Uma colaboração entre a Autoridade de Energia Atómica do Reino Unido (UKAEA), a organização nacional responsável pela pesquisa e entrega de energia de fusão sustentável, e o inovador da tecnologia espacial, Space Solar, mostrou que a tecnologia robótica poderia construir infraestrutura no espaço sem intervenção humana. O projeto AlbaTRUSS, conduzido na UKAEA Ìs instalações avançadas de teste no Campus Culham, Oxfordshire, usou manipuladores robóticos de duplo braço operados remotamente para mostrar que os robôs poderiam montar satélites de energia solar em escala gigawatt. A demonstração bem sucedida abre a porta para a construção de vastos projetos de infraestrutura em órbita, como centros de dados e quintas de energia.
Dr. Sam Adlen, Co- CEO do Espaço Solar, disse.
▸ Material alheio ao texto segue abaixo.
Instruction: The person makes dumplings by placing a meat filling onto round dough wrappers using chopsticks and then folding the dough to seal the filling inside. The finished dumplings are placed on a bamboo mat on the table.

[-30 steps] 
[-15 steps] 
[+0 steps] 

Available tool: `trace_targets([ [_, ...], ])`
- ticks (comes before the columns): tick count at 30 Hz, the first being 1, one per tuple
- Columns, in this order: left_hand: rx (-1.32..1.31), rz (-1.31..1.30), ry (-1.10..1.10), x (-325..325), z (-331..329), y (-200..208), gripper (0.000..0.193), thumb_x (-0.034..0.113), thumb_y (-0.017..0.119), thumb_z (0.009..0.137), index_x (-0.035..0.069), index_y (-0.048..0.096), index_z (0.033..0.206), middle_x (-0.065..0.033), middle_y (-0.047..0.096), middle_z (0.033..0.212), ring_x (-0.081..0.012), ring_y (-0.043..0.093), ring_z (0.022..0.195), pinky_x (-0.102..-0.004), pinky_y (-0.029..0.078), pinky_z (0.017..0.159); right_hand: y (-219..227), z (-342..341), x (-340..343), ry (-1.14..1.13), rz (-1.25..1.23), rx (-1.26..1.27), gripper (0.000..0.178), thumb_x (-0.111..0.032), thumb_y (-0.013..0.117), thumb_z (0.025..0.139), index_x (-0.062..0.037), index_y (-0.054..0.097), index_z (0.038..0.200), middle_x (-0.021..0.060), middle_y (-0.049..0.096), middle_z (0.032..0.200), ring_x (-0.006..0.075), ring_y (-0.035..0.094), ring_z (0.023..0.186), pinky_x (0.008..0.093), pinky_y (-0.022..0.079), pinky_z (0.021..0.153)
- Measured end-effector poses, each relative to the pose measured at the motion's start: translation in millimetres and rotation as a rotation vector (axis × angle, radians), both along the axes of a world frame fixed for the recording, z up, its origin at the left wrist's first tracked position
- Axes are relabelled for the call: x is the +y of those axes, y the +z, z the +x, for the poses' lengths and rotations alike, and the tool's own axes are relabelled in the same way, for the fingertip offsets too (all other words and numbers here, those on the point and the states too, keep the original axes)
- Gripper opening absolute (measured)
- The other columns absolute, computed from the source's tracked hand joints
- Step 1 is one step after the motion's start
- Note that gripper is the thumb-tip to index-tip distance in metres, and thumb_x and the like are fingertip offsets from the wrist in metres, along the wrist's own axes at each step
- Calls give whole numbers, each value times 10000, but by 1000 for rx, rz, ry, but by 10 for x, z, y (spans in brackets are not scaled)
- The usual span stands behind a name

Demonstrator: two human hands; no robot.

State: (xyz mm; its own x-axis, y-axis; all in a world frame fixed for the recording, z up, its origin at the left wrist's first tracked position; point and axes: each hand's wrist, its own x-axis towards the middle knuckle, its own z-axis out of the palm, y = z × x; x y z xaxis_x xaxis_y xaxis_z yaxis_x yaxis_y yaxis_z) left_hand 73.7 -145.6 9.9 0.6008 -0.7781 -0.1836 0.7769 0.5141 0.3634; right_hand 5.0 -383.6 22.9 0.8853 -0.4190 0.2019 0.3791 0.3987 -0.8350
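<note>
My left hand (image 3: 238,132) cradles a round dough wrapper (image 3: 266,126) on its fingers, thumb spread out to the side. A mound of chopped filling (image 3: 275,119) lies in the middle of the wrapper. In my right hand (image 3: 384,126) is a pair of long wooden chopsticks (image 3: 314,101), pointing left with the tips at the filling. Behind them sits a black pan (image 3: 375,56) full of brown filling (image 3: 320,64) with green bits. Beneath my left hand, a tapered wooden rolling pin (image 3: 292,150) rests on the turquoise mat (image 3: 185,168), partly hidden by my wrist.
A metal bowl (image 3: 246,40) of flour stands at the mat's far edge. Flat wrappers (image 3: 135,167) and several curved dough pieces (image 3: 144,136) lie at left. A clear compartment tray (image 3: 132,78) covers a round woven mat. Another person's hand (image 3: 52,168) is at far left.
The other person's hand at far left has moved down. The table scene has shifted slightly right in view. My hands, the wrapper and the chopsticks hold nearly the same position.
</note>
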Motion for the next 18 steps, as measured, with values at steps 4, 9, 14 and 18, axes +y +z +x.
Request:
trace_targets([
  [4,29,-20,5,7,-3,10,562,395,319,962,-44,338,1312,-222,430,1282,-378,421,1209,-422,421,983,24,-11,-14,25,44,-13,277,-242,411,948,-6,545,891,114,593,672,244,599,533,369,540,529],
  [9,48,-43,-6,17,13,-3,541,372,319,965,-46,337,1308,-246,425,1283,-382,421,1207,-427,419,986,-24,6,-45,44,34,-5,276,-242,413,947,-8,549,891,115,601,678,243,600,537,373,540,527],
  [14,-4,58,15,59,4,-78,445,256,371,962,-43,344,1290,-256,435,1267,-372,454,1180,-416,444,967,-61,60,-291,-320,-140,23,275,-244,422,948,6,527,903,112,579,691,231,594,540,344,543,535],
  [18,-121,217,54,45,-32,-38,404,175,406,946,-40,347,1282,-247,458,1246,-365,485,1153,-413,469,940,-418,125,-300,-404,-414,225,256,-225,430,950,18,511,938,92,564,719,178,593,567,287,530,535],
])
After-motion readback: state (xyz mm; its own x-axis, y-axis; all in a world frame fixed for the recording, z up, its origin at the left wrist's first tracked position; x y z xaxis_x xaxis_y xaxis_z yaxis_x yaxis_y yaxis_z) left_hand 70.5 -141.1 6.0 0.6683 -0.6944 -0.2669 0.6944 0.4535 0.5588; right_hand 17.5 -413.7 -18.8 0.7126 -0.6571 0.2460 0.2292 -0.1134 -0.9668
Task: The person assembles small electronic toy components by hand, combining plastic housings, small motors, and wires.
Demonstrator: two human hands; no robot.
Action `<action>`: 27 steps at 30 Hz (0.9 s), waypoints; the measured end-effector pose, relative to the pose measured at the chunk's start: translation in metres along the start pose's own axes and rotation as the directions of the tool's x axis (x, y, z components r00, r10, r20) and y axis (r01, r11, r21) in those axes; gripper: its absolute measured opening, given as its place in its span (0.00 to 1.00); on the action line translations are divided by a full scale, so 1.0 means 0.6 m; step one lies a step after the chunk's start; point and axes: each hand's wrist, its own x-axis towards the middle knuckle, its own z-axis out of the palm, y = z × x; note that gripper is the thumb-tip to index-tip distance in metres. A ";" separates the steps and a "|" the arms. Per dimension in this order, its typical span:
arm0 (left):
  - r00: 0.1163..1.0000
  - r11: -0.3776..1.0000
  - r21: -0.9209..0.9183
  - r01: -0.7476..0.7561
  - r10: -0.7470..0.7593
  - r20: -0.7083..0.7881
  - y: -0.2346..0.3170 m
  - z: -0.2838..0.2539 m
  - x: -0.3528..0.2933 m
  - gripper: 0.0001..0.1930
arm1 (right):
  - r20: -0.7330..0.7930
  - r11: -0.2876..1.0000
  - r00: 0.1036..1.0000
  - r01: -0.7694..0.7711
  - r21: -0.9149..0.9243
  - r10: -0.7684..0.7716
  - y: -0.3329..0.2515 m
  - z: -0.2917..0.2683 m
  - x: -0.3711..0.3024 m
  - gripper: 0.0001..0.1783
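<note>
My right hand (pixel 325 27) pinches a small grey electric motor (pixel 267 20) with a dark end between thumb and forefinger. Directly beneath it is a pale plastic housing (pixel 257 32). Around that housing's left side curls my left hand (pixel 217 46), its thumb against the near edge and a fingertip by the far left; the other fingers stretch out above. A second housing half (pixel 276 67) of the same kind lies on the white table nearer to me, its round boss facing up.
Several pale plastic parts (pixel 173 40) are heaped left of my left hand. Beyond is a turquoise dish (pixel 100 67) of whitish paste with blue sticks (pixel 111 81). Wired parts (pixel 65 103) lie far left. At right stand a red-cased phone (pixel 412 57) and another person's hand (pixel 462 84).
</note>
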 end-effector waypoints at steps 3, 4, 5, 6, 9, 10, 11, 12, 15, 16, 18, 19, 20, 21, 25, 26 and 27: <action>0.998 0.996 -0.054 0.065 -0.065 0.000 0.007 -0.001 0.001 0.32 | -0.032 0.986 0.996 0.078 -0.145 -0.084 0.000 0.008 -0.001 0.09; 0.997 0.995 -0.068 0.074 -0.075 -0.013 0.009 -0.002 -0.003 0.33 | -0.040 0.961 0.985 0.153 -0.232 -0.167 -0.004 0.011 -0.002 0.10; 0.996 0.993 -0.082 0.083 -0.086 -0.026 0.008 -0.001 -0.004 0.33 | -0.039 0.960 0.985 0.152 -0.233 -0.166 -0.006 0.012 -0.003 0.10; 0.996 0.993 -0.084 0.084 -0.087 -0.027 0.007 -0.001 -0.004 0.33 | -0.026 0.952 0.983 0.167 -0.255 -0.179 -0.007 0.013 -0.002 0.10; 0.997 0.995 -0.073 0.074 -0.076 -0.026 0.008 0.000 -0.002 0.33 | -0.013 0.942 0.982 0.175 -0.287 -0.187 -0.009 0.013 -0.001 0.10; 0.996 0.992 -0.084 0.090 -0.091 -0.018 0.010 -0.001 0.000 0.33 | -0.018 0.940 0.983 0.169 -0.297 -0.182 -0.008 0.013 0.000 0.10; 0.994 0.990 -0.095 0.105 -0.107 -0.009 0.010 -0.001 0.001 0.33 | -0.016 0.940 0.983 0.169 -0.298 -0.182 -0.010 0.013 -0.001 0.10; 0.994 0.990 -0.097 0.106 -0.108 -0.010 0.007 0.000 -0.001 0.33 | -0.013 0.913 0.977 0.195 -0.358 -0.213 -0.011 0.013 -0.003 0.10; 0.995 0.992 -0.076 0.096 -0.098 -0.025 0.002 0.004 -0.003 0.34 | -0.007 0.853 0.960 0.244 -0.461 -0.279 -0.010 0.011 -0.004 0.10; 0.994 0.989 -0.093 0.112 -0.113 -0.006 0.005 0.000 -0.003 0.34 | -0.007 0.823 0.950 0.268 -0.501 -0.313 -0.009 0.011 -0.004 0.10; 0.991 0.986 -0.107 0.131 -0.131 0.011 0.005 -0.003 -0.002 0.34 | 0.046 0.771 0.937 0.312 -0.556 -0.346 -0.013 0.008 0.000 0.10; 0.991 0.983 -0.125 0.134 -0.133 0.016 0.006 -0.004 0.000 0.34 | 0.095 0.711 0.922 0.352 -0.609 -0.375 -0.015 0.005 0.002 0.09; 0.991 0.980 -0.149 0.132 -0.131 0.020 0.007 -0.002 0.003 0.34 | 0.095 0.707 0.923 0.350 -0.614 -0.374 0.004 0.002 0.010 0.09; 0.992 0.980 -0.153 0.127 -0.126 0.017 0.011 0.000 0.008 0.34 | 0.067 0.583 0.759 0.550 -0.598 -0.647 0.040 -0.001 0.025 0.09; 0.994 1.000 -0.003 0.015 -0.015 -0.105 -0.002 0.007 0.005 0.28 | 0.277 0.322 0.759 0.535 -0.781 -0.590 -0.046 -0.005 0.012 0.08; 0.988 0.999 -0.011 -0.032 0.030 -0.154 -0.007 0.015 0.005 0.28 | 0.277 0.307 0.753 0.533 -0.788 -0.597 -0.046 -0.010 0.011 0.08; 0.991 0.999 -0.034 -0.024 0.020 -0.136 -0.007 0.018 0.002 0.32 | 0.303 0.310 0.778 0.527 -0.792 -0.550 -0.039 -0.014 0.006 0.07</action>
O projeto AlbaTRUSS é um marco não só para a nossa arquitetura de satélite, mas para o futuro de estruturas em grande escala no espaço, desde centros de dados até infraestrutura energética. O Space Solar tem como objetivo aproveitar a energia solar abundante no espaço para fornecer energia aos consumidores de fome energética na Terra. Sua tecnologia solar baseada no espaço requer que satélites constituídos por centenas de milhares de unidades modulares sejam montados em órbita. їAlumbra no espaço, o sol brilha 24 - 7. Uma vez construídos, estes satélites capturam a energia solar e a transportam de volta para a Terra sob a forma de microondas, que podem ser recebidas por antenas no solo e convertidas em eletricidade para a rede, explicou o Dr Adlen.
As estruturas são projetadas para ter vários quilômetros de comprimento e volta 20 metros de largura. AlbaTRUSS, um projeto de prova de conceito, mostrou que os robôs poderiam montar uma baía estrutural de trânsula escalada, ou tubos chamados longeron, que forma um elemento central da estrutura do satélite. Ao contrário da Estação Espacial Internacional – a maior estrutura construída no espaço até hoje – a maioria dos satélites são estruturas únicas ou possuem apenas pequenos elementos adicionais que devem ser implantados no espaço.
Usar robôs para montar, manter e desativar a infraestrutura remotamente é mais eficiente e reduz os riscos enfrentados pelos astronautas. Space Solar usou o centro UKAEA. para aplicações remotas em ambientes desafiadores (RACE) porque a fusão e a robótica espacial têm várias coisas em comum – eles não requerem ambientes oxigenados e podem funcionar em diferentes graus de radiação. O professor Rob Buckingham, diretor executivo da UKAEA, disse. Construir uma máquina tão complicada como uma usina de energia de fusão na Terra, que será totalmente operada remotamente, é semelhante à construção de estruturas no espaço. Pode ser uma estação lunar ou uma instalação em Marte, então estamos falando sobre o futuro da humanidade, bem como garantir a segurança energética.
Trabalhar em estreita colaboração com pessoas em campos adjacentes é vital para a UKAEA. Ao habilitar novas perspectivas, inspira nossa equipe a pensar em diferentes formas de resolver desafios. É muito valioso para ambas as partes. A energia solar baseada no espaço e a energia de fusão têm o potencial de fornecer energia de base constante e de baixo carbono em todo o mundo. Esta parceria demonstra que o Reino Unido está liderando em várias frentes para desenvolver novas fontes de energia sustentáveis.
A parceria UKAEA-Space Solar pretende fortalecer a liderança do Reino Unido no setor de montagem e fabricação no espaço (ISAM) em rápido crescimento. . Este feito abre novos horizontes para o setor espacial, uma esfera econômica adjacente que pode garantir um futuro brilhante aqui na Terra, concluiu o Dr Adlen.
O projeto AlbaTRUSS foi suportado pelo Conselho de Instalações de Ciência e Tecnologias, que concede a prova de conceito. Espaço Solar planeja comissionar a sua primeira 30 Sistema de demonstração de MW por 2029 e alcançar capacidade completa de gigawatts até o início 2030 s.